Try it :: When the line containing "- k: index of" appears in the data below, begin copying there and stop only after the line containing "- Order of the".

Material shown ::
►

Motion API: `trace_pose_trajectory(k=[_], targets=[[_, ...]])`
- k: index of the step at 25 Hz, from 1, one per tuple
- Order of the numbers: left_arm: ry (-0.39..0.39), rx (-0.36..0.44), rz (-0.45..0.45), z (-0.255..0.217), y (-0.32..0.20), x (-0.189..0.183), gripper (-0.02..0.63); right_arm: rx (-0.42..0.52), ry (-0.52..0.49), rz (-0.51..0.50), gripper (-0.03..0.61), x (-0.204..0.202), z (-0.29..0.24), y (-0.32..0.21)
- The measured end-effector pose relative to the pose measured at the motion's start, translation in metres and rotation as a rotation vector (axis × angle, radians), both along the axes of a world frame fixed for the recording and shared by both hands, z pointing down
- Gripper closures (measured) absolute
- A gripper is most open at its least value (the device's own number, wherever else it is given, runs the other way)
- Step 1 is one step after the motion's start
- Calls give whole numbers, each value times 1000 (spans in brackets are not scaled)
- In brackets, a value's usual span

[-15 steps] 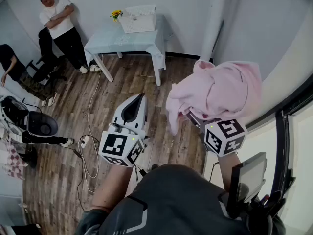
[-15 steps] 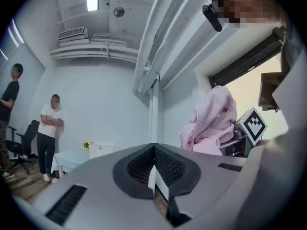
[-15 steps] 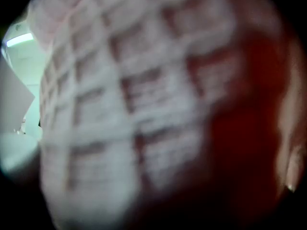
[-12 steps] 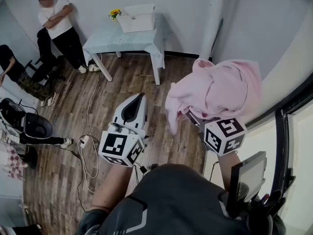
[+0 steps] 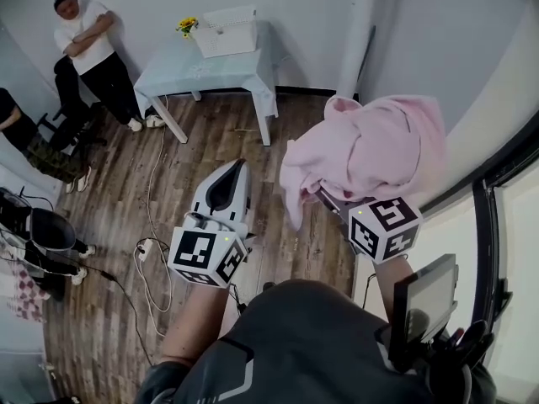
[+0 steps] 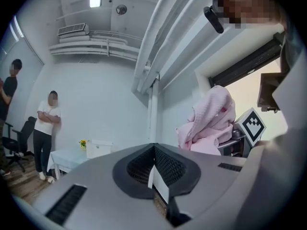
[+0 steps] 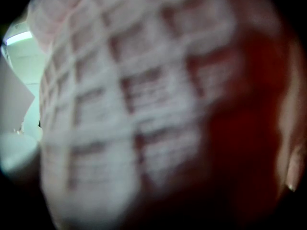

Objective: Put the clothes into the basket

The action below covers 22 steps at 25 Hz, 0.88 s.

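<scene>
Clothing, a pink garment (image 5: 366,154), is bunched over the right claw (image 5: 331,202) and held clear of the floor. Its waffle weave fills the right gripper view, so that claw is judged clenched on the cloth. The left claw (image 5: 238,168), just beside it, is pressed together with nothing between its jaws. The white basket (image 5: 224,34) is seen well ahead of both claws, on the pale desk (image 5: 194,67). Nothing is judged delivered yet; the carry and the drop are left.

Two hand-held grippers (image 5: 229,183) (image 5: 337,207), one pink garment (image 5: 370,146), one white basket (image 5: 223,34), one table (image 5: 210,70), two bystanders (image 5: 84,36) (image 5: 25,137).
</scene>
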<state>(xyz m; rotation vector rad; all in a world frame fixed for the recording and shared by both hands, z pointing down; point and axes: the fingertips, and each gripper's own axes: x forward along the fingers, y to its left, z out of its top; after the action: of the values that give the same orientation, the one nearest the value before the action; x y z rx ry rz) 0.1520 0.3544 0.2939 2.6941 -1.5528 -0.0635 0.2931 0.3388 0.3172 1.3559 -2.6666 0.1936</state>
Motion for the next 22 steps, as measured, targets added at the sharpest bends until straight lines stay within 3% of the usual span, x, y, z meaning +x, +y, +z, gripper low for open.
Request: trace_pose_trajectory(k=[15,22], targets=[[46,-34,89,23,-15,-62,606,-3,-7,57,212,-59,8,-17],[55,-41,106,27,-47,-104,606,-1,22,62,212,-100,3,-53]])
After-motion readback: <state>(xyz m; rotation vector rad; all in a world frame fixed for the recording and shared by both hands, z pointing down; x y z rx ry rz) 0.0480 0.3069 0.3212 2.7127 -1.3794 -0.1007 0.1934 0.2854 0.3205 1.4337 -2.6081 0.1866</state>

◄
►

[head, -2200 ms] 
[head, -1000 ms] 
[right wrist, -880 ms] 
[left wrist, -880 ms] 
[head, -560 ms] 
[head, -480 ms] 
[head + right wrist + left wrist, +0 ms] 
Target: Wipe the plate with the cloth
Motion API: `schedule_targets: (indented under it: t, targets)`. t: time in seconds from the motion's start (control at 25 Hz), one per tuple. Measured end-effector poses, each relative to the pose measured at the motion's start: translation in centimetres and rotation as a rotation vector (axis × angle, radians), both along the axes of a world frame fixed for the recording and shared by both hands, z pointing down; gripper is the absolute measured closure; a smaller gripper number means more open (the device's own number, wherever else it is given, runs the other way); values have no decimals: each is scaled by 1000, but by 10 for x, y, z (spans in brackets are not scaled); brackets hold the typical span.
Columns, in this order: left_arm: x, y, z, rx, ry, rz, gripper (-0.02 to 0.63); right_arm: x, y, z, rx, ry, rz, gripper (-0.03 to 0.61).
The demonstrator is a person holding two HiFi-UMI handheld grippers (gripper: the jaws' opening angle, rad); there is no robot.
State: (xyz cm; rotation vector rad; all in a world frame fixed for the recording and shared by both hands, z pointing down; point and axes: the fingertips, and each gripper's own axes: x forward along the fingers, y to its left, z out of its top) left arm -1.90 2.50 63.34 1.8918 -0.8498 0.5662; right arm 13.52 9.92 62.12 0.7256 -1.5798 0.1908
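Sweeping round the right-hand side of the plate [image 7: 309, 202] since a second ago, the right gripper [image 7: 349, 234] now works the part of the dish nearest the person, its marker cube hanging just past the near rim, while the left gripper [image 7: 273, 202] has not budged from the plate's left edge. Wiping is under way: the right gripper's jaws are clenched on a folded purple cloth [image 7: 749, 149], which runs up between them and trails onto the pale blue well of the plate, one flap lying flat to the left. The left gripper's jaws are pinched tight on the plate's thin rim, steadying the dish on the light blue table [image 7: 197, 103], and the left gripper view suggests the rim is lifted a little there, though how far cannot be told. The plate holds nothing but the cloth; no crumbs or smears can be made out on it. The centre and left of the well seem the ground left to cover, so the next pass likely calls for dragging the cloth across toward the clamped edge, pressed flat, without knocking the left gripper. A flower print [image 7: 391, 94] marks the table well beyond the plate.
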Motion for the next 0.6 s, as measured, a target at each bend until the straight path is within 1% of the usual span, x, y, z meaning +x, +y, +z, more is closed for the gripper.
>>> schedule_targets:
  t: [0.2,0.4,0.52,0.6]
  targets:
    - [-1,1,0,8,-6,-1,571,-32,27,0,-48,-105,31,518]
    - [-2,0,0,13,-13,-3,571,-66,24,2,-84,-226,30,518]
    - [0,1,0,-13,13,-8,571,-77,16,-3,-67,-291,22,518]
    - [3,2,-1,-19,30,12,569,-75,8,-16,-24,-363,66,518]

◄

Result of this exercise ::
- k: index of the step at 25 Hz, from 1, one per tuple
- Order of the numbers: left_arm: ry (-0.39..0.39), rx (-0.36..0.44), rz (-0.45..0.45), z (-0.255..0.217), y (-0.32..0.20), x (-0.189..0.183), gripper (-0.02..0.63); right_arm: rx (-0.42..0.52), ry (-0.52..0.49), rz (-0.51..0.50), gripper (-0.03..0.61), x (-0.204..0.202), z (-0.29..0.24), y (-0.32..0.21)

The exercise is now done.